A widespread panic erupted at this week’s faculty meeting upon hearing that there is a 6% probability that national funding agencies (NIH, NSF, & DARPA) will be cutting their funds by $10 million in 2018 as part of sequester negotiations.

“It was absolute chaos,” said Anna Fisher, “I’d never seen such a thing before. We immediately started preparing for the worst without reading the full announcement.”

“In making our decision about how seriously to consider this event we used an alpha of 0.05,” reported Brian MacWhinney as he boarded up the windows to his office in anticipation of impending armageddon, “So a 6% chance falls outside our confidence bounds, meaning we must consider this a plausible event.”

“Look, I realize that this is a low likelihood of happening,” says Mike Scheier, “But given that it could dramatically affect the department if it does occur I think it warrants a serious discussion.” Scheier then proceeded to walk into his office, light a cigar and begin working on his memoires in anticipation not being Department Head when the financial doomsday may-or-may-not occur.

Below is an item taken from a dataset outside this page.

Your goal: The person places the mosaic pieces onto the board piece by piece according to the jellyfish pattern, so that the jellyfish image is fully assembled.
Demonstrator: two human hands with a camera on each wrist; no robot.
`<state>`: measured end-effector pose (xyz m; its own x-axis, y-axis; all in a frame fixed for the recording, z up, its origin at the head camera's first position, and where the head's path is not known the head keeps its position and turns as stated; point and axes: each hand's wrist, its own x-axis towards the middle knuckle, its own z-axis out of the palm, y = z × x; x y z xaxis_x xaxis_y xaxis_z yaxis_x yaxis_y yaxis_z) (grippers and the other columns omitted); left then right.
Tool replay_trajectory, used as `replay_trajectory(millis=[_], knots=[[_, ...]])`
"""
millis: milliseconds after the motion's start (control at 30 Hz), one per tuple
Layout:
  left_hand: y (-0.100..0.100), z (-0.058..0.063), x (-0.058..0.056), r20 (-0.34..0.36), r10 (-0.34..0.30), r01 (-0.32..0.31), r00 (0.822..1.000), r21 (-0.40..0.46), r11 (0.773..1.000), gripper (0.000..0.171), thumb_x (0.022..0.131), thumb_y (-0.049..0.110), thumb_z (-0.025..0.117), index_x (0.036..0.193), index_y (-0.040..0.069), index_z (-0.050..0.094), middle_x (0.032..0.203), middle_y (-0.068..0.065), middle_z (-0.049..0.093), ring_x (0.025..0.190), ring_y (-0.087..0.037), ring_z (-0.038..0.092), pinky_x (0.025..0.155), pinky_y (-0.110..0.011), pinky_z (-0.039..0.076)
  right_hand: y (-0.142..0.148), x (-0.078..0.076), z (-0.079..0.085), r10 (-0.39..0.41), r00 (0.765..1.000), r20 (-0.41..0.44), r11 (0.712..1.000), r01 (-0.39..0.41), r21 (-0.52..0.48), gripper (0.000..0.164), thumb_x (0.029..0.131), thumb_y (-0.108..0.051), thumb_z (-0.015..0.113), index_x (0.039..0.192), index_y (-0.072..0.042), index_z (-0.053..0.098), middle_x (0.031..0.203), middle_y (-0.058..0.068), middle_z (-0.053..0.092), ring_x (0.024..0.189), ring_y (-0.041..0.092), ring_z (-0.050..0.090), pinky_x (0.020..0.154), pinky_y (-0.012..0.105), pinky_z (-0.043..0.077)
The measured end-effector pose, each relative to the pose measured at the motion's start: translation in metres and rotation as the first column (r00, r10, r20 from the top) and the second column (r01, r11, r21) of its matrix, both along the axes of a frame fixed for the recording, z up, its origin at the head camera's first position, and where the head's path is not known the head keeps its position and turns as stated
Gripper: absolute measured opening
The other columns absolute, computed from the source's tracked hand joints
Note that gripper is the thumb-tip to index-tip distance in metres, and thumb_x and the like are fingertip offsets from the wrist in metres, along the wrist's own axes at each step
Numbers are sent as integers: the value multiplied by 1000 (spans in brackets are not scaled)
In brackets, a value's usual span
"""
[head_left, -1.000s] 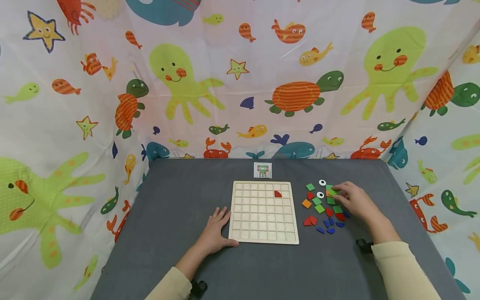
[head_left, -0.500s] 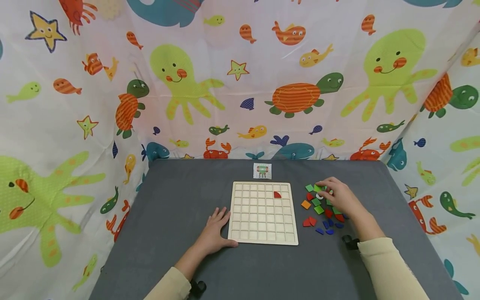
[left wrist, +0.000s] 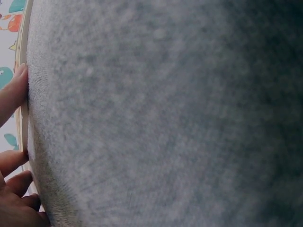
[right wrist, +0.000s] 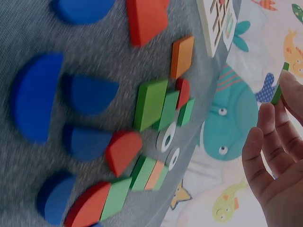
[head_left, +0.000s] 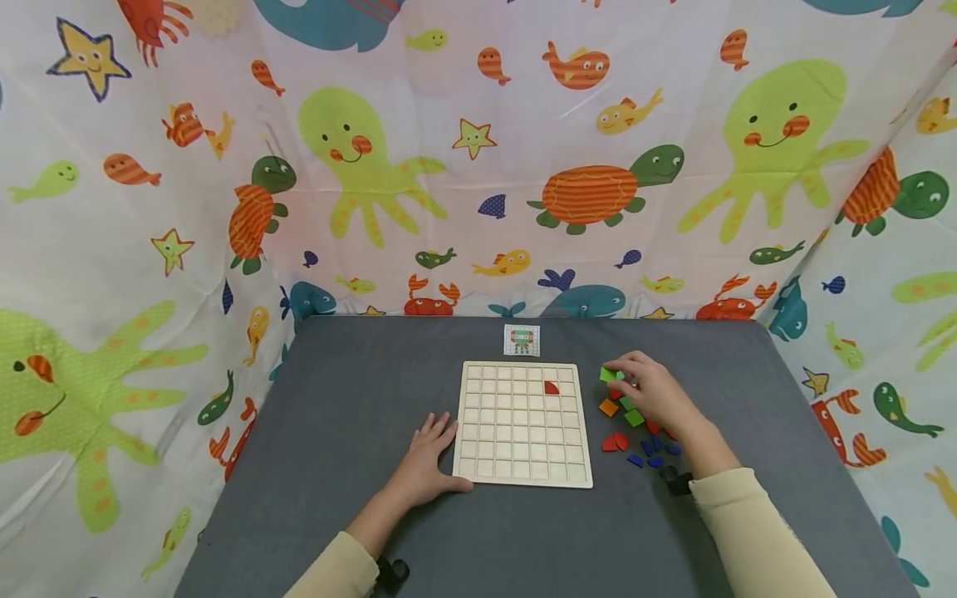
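Note:
My right hand (head_left: 660, 397) pinches a thin green square tile (head_left: 607, 374) between thumb and fingers, above the loose pieces; in the right wrist view this tile (right wrist: 280, 84) shows edge-on at the fingertips. A pale wooden grid board (head_left: 504, 453) lies in the middle of the table, one red quarter-round piece (head_left: 551, 388) in its upper right area. Along the board's lower left edge rests my left hand (head_left: 426, 467), fingers spread and thumb at the near corner. The left wrist view shows its thumb and fingertips touching the board's side.
Right of the board lie loose blue half-round pieces (right wrist: 38, 98), red pieces (head_left: 616, 442), an orange square (head_left: 608, 407), more green squares (head_left: 634, 417) and two white rings (right wrist: 166, 136). A small picture card (head_left: 521, 340) lies behind the board. A sea-animal curtain (head_left: 449, 183) surrounds the grey table.
The right hand has moved left across the loose pieces, toward the board, carrying the green tile. The left hand and the board have stayed in place.

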<state>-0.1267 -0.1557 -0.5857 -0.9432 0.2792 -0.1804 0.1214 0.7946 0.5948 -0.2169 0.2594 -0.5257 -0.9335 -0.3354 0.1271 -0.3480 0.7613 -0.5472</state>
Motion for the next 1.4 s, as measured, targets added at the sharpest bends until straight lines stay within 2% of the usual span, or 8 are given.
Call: replay_trajectory(millis=[233, 433, 633, 1033, 1300, 1400], knots=[[0, 1, 0, -7, 0, 0, 1000, 1, 1000, 113, 69, 50, 91, 158, 10, 35, 167, -11, 24, 157, -36, 8, 124, -60, 16, -17, -4, -2, 37, 999, -10, 999, -37, -21, 32, 95, -15, 72, 126, -6, 70, 117, 13, 63, 80, 16, 52, 59, 26, 47], [0, 0, 0, -3, 3, -3, 1000, 3, 1000, 113, 69, 49, 91, 158, 10, 35, 167, -11, 24, 157, -36, 8, 124, -60, 15, -29, -8, -1, 43, 999, -6, 998, -43, -36, 31, 95, -16, 71, 125, -8, 71, 116, 12, 63, 81, 17, 50, 62, 28, 44], [-1, -3, -1, -8, 2, -2, 1000, -5, 1000, 113, 68, 50, 91, 158, 10, 35, 167, -10, 24, 157, -36, 8, 123, -61, 16, -40, -10, -5, 53, 998, 25, 998, -52, -39, 31, 95, -14, 71, 125, -7, 71, 116, 11, 62, 82, 17, 53, 63, 29, 47], [-1, -1, -2, -8, 4, -4, 1000, -5, 1000, 113, 69, 50, 91, 158, 11, 35, 167, -10, 24, 157, -36, 8, 124, -60, 15, -64, -17, -5, 102, 995, -2, 993, -102, -56, 28, 95, -13, 72, 122, -8, 73, 113, 10, 64, 79, 16, 52, 63, 31, 45], [-1, -3, -1, 11, 11, -11, 1000, -3, 1000, 113, 68, 49, 92, 158, 11, 35, 168, -9, 23, 157, -35, 7, 124, -59, 15, -79, -22, -7, 102, 993, 51, 994, -100, -53, 28, 95, -15, 71, 123, -9, 72, 116, 10, 65, 83, 17, 55, 67, 31, 48], [0, -3, -2, -5, 3, -3, 1000, 2, 1000, 113, 68, 48, 92, 158, 10, 35, 168, -10, 23, 157, -36, 8, 124, -60, 15, -83, -24, -6, 97, 993, 60, 994, -94, -52, 28, 96, -16, 71, 123, -11, 72, 116, 7, 64, 84, 17, 56, 68, 32, 48]])
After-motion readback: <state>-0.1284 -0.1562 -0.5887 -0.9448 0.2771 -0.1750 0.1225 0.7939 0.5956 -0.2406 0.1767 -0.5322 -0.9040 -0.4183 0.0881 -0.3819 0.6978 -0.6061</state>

Others doubted the wisdom of taking such an unprobable event seriously.

“They’ve got it all backwards. They’re rejecting the wrong null hypothesis!” says Mike Tarr, “We should get worried when the chance of it not happening is less than 5%, not when there’s still a 94% chance it wont!”

“Seriously,” said David Creswell, “can’t we all just chill and meditate on this for a while?”

After the panic subsided at the meeting, several faculty members were reported to have run to their offices and signed up with Monster.com and asked colleagues for feedback on their revising resumes.